What is expected:
From the entries below, extract every line that includes the word "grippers".

****************

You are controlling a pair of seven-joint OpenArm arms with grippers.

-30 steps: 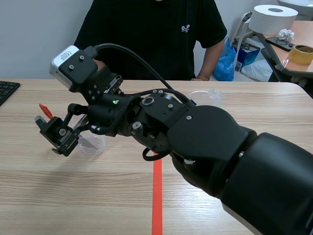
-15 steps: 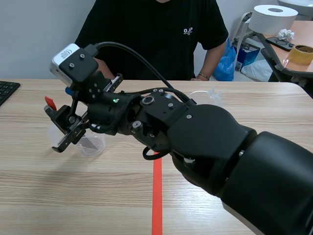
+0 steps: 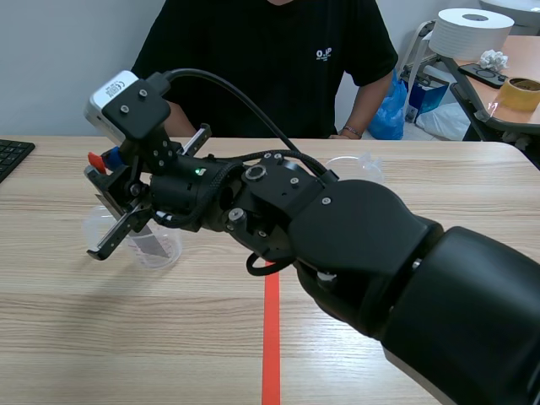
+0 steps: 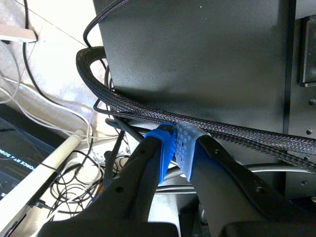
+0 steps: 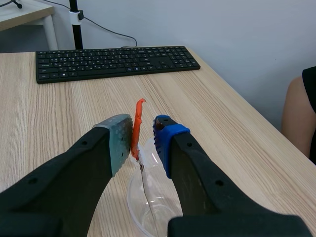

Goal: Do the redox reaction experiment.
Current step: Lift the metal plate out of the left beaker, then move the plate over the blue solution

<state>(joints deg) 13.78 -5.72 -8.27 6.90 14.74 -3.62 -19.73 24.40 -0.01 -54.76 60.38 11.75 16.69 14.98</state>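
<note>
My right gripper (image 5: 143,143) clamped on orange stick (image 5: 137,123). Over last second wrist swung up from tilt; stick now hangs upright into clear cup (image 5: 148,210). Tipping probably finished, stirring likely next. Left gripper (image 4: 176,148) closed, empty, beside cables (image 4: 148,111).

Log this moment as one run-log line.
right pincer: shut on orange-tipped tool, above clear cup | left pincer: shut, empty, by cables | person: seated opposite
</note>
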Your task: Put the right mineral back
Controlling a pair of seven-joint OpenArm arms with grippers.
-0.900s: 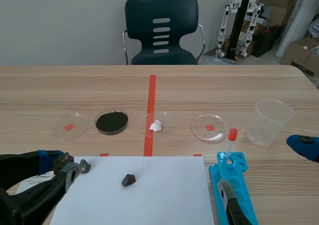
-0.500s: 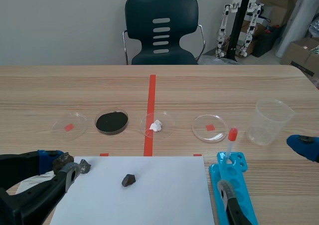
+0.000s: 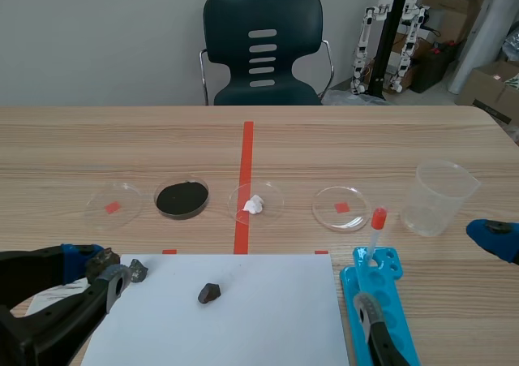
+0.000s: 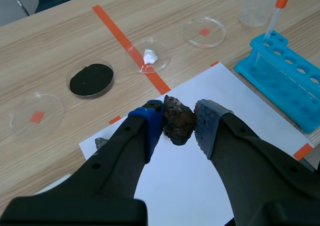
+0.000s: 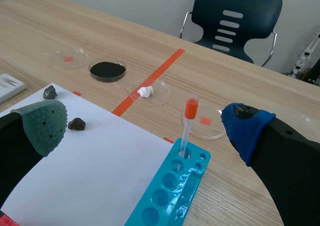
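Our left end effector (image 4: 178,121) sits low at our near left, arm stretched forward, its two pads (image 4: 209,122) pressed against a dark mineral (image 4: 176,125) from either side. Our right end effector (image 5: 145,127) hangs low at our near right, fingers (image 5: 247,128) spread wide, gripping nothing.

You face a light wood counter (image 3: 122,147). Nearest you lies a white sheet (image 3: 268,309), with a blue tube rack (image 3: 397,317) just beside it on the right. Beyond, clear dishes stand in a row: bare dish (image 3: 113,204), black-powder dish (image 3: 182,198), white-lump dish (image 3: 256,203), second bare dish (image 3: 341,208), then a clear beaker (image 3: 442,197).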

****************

Problem solution:
You are controlling a pair of seven-joint OpenArm arms with grippers.
Controlling a pair of seven-joint OpenArm arms with grippers.

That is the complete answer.